> The task
Restate all the data word for word, leaving nothing out.

[Opening Supplied information section]

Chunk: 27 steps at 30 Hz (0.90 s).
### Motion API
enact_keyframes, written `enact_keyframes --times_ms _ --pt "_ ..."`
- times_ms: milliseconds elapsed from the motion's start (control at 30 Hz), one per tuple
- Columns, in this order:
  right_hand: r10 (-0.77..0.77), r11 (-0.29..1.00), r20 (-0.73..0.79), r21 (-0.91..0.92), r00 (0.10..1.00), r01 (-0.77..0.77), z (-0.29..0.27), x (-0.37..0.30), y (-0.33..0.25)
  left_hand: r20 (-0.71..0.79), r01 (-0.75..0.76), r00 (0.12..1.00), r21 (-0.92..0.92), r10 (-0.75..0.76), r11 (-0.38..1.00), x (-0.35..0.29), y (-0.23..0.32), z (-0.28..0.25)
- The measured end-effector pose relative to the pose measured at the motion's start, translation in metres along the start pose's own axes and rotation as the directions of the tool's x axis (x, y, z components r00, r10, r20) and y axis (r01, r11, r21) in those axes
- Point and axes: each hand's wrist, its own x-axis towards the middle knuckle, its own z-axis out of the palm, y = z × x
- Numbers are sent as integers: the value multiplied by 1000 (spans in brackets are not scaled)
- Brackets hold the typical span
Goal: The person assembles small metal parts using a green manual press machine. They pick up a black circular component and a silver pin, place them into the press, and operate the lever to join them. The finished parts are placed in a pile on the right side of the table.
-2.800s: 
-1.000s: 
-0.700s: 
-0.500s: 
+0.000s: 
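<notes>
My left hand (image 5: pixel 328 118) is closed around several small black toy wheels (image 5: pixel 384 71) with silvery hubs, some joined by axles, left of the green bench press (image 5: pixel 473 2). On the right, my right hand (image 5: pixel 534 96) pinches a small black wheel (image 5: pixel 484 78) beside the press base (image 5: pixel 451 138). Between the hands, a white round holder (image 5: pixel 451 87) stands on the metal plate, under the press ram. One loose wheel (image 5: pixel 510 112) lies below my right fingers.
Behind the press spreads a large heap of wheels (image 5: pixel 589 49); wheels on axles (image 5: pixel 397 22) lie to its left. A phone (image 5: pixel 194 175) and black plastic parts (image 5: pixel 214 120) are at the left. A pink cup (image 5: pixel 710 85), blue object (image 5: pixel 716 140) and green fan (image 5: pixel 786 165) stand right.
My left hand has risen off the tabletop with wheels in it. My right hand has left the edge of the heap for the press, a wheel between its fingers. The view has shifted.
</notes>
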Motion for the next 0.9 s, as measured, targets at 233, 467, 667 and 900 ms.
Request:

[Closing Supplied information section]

> Task answer
Chunk: 27 steps at 30 Hz (0.90 s).
### Motion API
enact_keyframes, written `enact_keyframes --times_ms _ --pt "_ ..."`
- times_ms: milliseconds elapsed from the motion's start (control at 30 Hz), one per tuple
- Columns, in this order:
  right_hand: r10 (-0.77..0.77), r11 (-0.29..1.00), r20 (-0.73..0.79), r21 (-0.91..0.92), r00 (0.10..1.00), r01 (-0.77..0.77), z (-0.29..0.27), x (-0.37..0.30), y (-0.33..0.25)
  left_hand: r20 (-0.71..0.79), r01 (-0.75..0.76), r00 (0.12..1.00), r21 (-0.92..0.92), r10 (-0.75..0.76), r11 (-0.38..1.00), x (-0.35..0.29), y (-0.23..0.32), z (-0.28..0.25)
- The measured end-effector pose relative to the pose measured at the motion's start, translation in metres along the start pose's own axes and rotation as the directions of the tool's x axis (x, y, z components r00, r10, r20) and y axis (r01, r11, r21) in those axes
- Point and axes: each hand's wrist, its own x-axis towards the middle knuckle, its own z-axis out of the palm, y = z × x
- Numbers are sent as integers: the value multiplied by 1000 (spans in brackets are not scaled)
- Brackets hold the typical span
Goal: The person assembles small metal parts using a green manual press machine. They pick up a black circular component and a silver pin, place them into the press, and operate the lever to join them. The finished parts are placed in a pile on the right side of the table.
-2.800s: 
-1.000s: 
-0.700s: 
-0.500s: 
+0.000s: 
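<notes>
My left hand (image 5: pixel 328 118) is closed around several small black toy wheels (image 5: pixel 384 71) with silvery hubs, some joined by axles, left of the green bench press (image 5: pixel 473 2). On the right, my right hand (image 5: pixel 534 96) pinches a small black wheel (image 5: pixel 484 78) beside the press base (image 5: pixel 451 138). Between the hands, a white round holder (image 5: pixel 451 87) stands on the metal plate, under the press ram. One loose wheel (image 5: pixel 510 112) lies below my right fingers.
Behind the press spreads a large heap of wheels (image 5: pixel 589 49); wheels on axles (image 5: pixel 397 22) lie to its left. A phone (image 5: pixel 194 175) and black plastic parts (image 5: pixel 214 120) are at the left. A pink cup (image 5: pixel 710 85), blue object (image 5: pixel 716 140) and green fan (image 5: pixel 786 165) stand right.
My left hand has risen off the tabletop with wheels in it. My right hand has left the edge of the heap for the press, a wheel between its fingers. The view has shifted.
</notes>
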Motion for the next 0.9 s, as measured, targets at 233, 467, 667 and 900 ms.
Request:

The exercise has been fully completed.